Chicken wings cooked direct on the stacker. Marinated 24 hours with soy sauce, lime, vinegar, brown sugar, ginger, black pepper, salt, garlic, bay leaves, diced pineapple along with the juice, black pepper and red pepper flakes.

Charcoal grate to food grate at approximately 23".

MacEggs


Damn, those wings look a tad on the large size .... I am liking the looks of 'em.
Q: How do you know something is bull$h!t?
A: When you are not allowed to question it.

HoosierKettle

The marinade sounds good. Did you go direct or use your deflector. Going direct at a height is my favorite way to do chicken.

Now I want wings for breakfast.


Sent from my iPhone using Weber Kettle Club mobile app

Jules V.

#3
Quote from: HoosierKettle on June 24, 2018, 04:13:36 AM
The marinade sounds good. Did you go direct or use your deflector.

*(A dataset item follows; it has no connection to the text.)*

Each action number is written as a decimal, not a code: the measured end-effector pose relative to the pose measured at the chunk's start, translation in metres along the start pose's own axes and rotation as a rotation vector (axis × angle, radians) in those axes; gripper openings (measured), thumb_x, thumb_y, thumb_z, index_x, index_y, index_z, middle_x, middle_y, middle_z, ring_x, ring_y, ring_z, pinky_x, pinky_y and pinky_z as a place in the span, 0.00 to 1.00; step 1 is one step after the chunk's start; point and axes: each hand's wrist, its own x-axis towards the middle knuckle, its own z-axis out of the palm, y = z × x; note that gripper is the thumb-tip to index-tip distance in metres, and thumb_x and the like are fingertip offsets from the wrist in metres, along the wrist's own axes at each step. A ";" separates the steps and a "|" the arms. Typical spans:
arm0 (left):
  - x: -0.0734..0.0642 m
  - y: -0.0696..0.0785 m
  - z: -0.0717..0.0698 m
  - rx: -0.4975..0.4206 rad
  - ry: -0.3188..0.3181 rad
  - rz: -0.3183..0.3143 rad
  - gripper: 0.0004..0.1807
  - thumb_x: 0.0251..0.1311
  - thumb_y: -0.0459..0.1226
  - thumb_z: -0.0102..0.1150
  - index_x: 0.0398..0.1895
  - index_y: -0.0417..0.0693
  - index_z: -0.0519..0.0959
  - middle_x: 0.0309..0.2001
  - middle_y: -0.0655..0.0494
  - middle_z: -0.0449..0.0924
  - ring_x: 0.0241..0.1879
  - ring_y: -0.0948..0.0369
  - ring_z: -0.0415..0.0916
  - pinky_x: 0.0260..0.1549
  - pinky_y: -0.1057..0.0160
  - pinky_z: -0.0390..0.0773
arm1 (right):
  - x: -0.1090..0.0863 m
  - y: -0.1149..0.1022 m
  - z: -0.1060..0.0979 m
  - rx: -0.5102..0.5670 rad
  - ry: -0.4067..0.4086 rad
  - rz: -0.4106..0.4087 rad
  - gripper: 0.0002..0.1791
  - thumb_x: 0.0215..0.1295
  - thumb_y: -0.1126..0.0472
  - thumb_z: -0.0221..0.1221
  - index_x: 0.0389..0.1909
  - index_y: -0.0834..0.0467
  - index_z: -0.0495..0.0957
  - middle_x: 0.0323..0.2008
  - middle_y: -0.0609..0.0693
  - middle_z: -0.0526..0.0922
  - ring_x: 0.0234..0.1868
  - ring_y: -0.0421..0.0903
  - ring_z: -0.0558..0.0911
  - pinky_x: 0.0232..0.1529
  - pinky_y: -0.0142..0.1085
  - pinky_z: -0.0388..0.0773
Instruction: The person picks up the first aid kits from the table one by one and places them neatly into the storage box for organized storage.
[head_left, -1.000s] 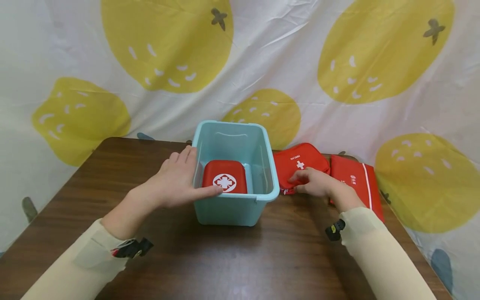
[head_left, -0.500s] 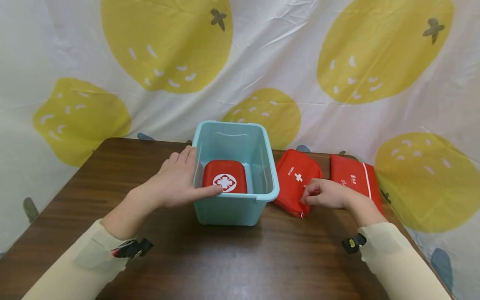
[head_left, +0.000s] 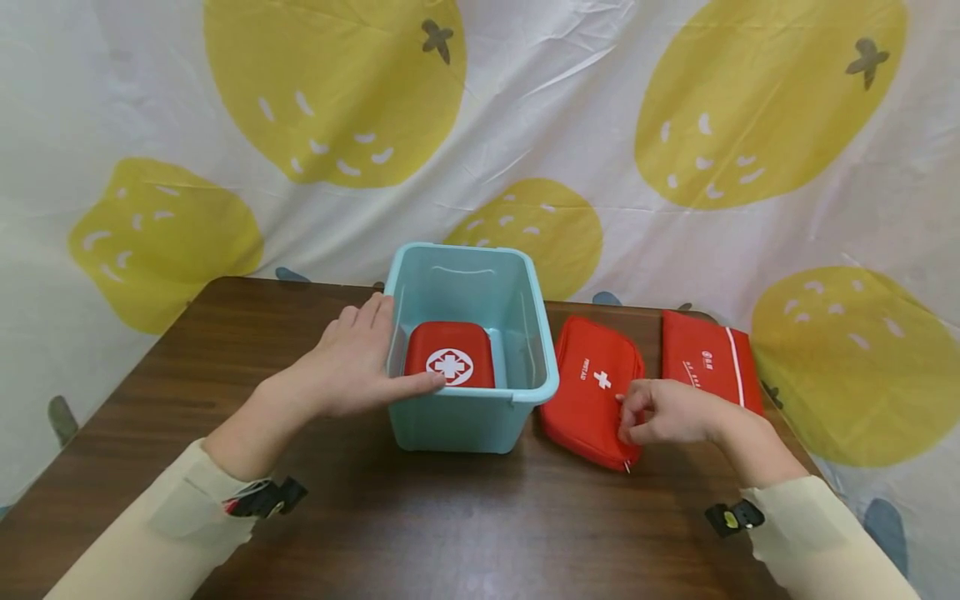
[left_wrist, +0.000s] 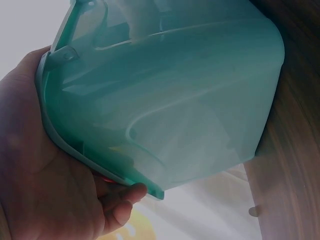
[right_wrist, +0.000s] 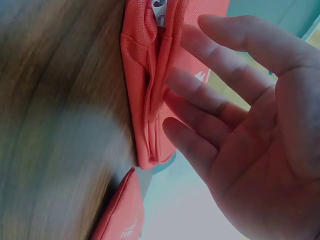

Going direct at a height is my favorite way to do chicken.

Now I want wings for breakfast.


Sent from my iPhone using Weber Kettle Club mobile app
Wings were cooked using the center portion of the charcoal basket along with the diffuser.  The diffuser is unnecessary but it will require the coals to be evenly spread out throughout the charcoal grate to create a one zone cooking surface as you don't want to be moving and turning all the little pieces of chicken. 

Jules V.

#4
Quote from: HoosierKettle on June 24, 2018, 04:13:36 AM
The marinade sounds good. Did you go direct or use your deflector. Going direct at a height is my favorite way to do chicken.

Now I want wings for breakfast.


Sent from my iPhone using Weber Kettle Club mobile app
Wings were cooked using the center portion of the charcoal basket along with the diffuser.  The diffuser is unnecessary but it will require the coals to be evenly spread out throughout the charcoal grate to create a one zone cooking surface as you don't want to be moving and turning all the little pieces of chicken.